The number of shares of the registrant's Common Stock outstanding as of
March 1, 2001, was 4,908,139.
DOCUMENTS INCORPORATED BY REFERENCE
Portions of the Registrant's Annual Report to Shareholders for the year
ended December 31, 2000 are incorporated into Part II of this Report on Form
10-K and filed as Exhibit 13 hereto. Portions of the Registrant's
Definitive Proxy Statement relating to the Registrant's 2001 Annual Meeting
of Stockholders to be filed hereafter are incorporated into Part II of this
Report on Form 10-K.
As used in this Annual Report on Form 10-K, the terms "we," "us," "our"
and the Company mean Wells-Gardner Electronics Corporation, an Illinois
corporation, and its subsidiaries, unless the context indicates a difference
meaning, and the term "common stock" means our common stock, $1.00 par value
per share.
PART I
Item 1. BUSINESS
OVERVIEW
Founded in 1925, Wells-Gardner Electronics Corporation[R] (the "Company")

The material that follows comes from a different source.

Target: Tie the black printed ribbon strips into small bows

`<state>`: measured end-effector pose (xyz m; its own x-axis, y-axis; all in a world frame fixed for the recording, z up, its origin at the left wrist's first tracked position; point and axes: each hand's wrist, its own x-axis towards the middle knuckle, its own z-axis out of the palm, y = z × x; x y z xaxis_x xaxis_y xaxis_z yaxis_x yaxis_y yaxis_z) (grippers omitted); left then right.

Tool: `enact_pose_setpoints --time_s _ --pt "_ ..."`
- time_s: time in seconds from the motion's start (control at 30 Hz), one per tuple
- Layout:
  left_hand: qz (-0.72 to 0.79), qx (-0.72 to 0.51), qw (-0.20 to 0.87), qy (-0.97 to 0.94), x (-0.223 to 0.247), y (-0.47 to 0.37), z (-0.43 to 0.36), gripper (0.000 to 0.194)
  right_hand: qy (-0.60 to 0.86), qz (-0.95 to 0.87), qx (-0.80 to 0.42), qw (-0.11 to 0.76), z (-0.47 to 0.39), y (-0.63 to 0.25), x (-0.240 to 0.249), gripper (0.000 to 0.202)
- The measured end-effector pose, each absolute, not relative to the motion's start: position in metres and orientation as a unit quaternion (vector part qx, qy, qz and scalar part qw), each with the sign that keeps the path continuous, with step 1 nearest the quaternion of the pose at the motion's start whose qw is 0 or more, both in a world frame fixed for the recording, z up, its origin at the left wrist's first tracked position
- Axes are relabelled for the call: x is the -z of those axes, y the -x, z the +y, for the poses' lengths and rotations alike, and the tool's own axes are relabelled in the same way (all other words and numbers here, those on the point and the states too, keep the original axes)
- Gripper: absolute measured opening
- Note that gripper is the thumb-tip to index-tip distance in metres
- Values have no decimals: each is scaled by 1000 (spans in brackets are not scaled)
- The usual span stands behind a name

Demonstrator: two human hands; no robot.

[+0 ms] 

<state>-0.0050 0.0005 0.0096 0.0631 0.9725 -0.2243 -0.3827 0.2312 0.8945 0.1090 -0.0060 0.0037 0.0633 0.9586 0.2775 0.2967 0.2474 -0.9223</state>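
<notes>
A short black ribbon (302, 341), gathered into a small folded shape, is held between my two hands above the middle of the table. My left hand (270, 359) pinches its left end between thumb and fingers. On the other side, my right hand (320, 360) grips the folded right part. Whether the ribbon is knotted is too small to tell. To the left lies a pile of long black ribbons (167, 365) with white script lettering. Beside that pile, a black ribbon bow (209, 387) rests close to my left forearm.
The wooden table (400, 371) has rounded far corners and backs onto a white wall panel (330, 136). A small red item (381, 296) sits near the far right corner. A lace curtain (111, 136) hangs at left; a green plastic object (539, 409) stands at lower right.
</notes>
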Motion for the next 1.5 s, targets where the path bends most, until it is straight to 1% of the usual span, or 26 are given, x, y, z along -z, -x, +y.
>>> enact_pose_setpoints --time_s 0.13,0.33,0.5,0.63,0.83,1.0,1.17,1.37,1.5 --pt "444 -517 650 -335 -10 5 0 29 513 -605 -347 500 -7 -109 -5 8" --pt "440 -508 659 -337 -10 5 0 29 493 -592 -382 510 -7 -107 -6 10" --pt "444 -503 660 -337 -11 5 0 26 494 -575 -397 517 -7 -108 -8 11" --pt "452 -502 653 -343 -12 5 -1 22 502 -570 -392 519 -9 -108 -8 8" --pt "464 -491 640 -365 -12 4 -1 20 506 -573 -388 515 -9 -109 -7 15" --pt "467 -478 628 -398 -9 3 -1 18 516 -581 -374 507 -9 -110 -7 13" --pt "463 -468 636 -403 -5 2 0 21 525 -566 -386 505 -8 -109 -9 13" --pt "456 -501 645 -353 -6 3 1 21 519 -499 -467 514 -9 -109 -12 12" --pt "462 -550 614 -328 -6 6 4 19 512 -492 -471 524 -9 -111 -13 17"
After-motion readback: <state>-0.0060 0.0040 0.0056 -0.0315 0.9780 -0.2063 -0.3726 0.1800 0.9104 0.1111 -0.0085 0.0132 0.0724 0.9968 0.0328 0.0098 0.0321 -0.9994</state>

is a distributor and ISO 9001 certified manufacturer of color video
monitors, video liquid crystal & plasma displays, coin doors, coin
mechanisms and other related distribution products for a wide variety of
markets including, but not limited to, gaming machines, coin-operated video
games, leisure and fitness, automotive, display, intranet, medical, service
and video walls. During 2000, the Company formed a 50/50 joint venture
named Wells-Eastern Asia Displays ("WEA") to manufacture video monitors in
Malaysia. In addition, the Company acquired American Gaming & Electronics,
Inc., a New Jersey corporation and its affiliates ("AGE") in January 2000.
AGE, a leading parts distributor to the gaming markets, sells parts and
service to over 500 casinos in North America with offices in Las Vegas and
Reno, NV; Egg Harbor Township, NJ; Hollywood, FL; Palm Springs, CA and
Chicago, IL.
PRODUCTS
The Company's primary business is the distribution, design, manufacture,
assembly, service and marketing of electronic components which consist of
video color monitors and displays, gaming supplies and components, coin
doors and mechanisms and the bonding of touch sensors to video monitors.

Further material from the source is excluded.